WHAT THE TASK ASKS: Nothing should be left out: write out the whole listing exactly.

GIVEN DATA:
---
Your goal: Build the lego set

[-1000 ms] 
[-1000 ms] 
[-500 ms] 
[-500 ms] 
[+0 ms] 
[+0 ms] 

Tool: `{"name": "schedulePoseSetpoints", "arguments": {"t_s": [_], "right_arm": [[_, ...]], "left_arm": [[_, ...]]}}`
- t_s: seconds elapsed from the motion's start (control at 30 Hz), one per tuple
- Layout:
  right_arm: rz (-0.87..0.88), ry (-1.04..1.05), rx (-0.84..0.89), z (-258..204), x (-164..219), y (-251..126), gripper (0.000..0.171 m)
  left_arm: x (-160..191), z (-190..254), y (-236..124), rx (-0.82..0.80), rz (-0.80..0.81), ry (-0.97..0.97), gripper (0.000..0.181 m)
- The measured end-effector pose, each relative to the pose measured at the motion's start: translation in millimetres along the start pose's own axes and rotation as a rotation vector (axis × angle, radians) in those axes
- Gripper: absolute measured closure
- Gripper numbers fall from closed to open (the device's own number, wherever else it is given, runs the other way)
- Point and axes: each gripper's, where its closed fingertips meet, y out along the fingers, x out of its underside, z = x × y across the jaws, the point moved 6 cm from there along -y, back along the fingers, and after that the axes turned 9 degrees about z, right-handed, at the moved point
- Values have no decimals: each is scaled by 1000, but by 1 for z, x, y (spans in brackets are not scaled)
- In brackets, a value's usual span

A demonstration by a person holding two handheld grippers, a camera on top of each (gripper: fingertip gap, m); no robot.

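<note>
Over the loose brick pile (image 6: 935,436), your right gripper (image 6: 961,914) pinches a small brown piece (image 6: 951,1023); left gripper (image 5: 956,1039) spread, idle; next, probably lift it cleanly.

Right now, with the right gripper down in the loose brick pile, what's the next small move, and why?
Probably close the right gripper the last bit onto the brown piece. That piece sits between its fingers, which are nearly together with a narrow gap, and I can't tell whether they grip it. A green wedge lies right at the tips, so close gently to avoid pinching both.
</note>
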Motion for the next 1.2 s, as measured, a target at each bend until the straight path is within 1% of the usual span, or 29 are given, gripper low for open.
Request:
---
YOUR RESPONSE:
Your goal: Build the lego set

[-1000 ms] 
[-1000 ms] 
[-500 ms] 
[-500 ms] 
[+0 ms] 
[+0 ms] 

Tool: `{"name": "schedulePoseSetpoints", "arguments": {"t_s": [_], "right_arm": [[_, ...]], "left_arm": [[_, ...]]}}`
- t_s: seconds elapsed from the motion's start (control at 30 Hz), one per tuple
- Layout:
  right_arm: rz (-0.87..0.88), ry (-1.04..1.05), rx (-0.84..0.89), z (-258..204), x (-164..219), y (-251..126), gripper (0.000..0.171 m)
  left_arm: x (-160..191), z (-190..254), y (-236..124), rx (-0.82..0.80), rz (-0.80..0.81), ry (-0.97..0.97), gripper (0.000..0.181 m)
- The measured end-effector pose, each relative to the pose measured at the motion's start: translation in millimetres along the start pose's own axes and rotation as a rotation vector (axis × angle, radians) in those axes
- Gripper: absolute measured closure
- Gripper numbers fall from closed to open (the device's own number, wherever else it is given, runs the other way)
- Point and axes: each gripper's, where its closed fingertips meet, y out along the fingers, x out of its underside, z = x × y across the jaws, the point moved 6 cm from there along -y, back along the fingers, and after that the axes turned 9 degrees about z, right-handed, at the moved point
- Values have no decimals: each is scaled by 1000, but by 1 for z, x, y (spans in brackets are not scaled)
- In brackets, a value's usual span

A demonstration by a person holding two handheld grippers, a camera on top of each (gripper: fingertip gap, m); no robot.

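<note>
Over the loose brick pile (image 6: 935,436), your right gripper (image 6: 961,914) pinches a small brown piece (image 6: 951,1023); left gripper (image 5: 956,1039) spread, idle; next, probably lift it cleanly.

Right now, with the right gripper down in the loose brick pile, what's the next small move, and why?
Probably close the right gripper the last bit onto the brown piece. That piece sits between its fingers, which are nearly together with a narrow gap, and I can't tell whether they grip it. A green wedge lies right at the tips, so close gently to avoid pinching both.
</note>
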Motion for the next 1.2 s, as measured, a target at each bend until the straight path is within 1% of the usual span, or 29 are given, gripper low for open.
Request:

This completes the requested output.